At all costs, keep it simple. And the main things to remember are that that Cypriot woman stays in the house until she’s washed up the lunch things, which probably means two o’clock, and that the drive between Kyrenia and Nicosia takes about half an hour. And of course that no one on earth knows that you’ve got a gun. Always remember that.

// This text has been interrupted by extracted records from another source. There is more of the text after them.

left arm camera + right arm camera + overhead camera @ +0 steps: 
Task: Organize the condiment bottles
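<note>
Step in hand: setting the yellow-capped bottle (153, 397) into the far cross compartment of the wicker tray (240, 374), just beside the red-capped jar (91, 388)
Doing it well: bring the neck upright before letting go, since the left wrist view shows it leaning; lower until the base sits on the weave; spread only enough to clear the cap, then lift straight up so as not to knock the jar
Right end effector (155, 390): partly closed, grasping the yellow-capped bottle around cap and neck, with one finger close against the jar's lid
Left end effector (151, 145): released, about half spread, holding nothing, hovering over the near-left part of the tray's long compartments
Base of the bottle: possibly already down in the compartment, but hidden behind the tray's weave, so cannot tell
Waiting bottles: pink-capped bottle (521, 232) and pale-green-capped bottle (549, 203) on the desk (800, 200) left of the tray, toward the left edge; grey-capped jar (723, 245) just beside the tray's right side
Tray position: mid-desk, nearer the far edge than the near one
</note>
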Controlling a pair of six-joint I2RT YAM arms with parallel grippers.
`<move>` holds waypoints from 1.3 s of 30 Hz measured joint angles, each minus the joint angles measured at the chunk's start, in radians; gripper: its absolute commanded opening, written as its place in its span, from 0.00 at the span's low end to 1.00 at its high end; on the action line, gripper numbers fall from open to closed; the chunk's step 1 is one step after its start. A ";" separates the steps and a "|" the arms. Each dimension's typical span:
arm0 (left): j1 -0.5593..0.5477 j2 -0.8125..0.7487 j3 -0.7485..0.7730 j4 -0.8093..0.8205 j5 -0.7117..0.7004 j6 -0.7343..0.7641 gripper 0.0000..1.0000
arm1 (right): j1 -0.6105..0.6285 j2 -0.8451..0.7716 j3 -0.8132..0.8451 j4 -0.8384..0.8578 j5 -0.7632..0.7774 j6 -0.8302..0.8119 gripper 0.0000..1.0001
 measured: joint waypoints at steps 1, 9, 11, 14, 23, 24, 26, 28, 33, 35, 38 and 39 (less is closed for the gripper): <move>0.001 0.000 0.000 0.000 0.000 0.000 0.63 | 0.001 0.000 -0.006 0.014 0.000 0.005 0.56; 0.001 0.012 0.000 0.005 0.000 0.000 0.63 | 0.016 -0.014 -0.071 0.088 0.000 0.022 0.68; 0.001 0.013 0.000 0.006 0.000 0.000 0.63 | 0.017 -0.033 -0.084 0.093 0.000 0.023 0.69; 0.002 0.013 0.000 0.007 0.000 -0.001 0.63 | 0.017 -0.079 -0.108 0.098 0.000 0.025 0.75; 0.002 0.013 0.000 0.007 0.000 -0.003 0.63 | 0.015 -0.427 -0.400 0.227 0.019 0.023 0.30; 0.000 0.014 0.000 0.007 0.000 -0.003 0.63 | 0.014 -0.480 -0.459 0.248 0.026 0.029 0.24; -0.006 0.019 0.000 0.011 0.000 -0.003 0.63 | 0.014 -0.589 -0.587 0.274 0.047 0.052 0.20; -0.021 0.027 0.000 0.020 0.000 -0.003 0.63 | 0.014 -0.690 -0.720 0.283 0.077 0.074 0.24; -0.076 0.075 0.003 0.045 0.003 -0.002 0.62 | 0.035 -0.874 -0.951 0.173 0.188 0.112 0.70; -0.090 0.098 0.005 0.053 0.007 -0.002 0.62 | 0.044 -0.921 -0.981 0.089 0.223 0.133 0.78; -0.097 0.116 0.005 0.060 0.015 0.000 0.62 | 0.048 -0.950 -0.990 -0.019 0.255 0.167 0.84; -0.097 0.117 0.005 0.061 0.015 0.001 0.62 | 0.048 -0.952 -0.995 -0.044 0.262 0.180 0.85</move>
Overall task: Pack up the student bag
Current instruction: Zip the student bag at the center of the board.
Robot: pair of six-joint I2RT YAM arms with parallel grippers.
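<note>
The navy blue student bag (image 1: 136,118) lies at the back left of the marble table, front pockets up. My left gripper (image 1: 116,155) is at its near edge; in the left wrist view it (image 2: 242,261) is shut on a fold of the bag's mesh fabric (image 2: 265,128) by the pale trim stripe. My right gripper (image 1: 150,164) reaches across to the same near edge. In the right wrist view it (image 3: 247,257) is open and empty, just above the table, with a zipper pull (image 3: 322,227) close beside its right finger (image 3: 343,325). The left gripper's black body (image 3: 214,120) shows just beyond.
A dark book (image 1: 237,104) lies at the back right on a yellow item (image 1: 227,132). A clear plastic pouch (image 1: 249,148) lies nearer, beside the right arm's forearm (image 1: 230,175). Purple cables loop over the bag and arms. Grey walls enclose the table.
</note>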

  When Melanie returned to the hotel in the late afternoon, she was looking sombre. She asked how Leo’s headache was, but when he told her that it had quite gone by lunch-time and that he had gone prowling around the Cathedral of Saint Sophia she did not look as if she were listening. She hung up her damp swimsuit in the bathroom, and slowly, frowningly, changed her dress for the evening. The sun had already scorched her fair skin, turning it brick red where it had not been covered by the swimsuit. She hardly spoke until she was seated at the dressing-table, trying to brush the sand and salt out of her hair.

  Abruptly then she said, “You know, I really believe that silly old thing has fallen for that woman.”

  Leo laughed.

  She slapped her hand smartly with the hairbrush, as if she would have liked to slap Leo.

  “I wish you wouldn’t take it as a joke,” she said. “I’m horribly afraid it’s serious.”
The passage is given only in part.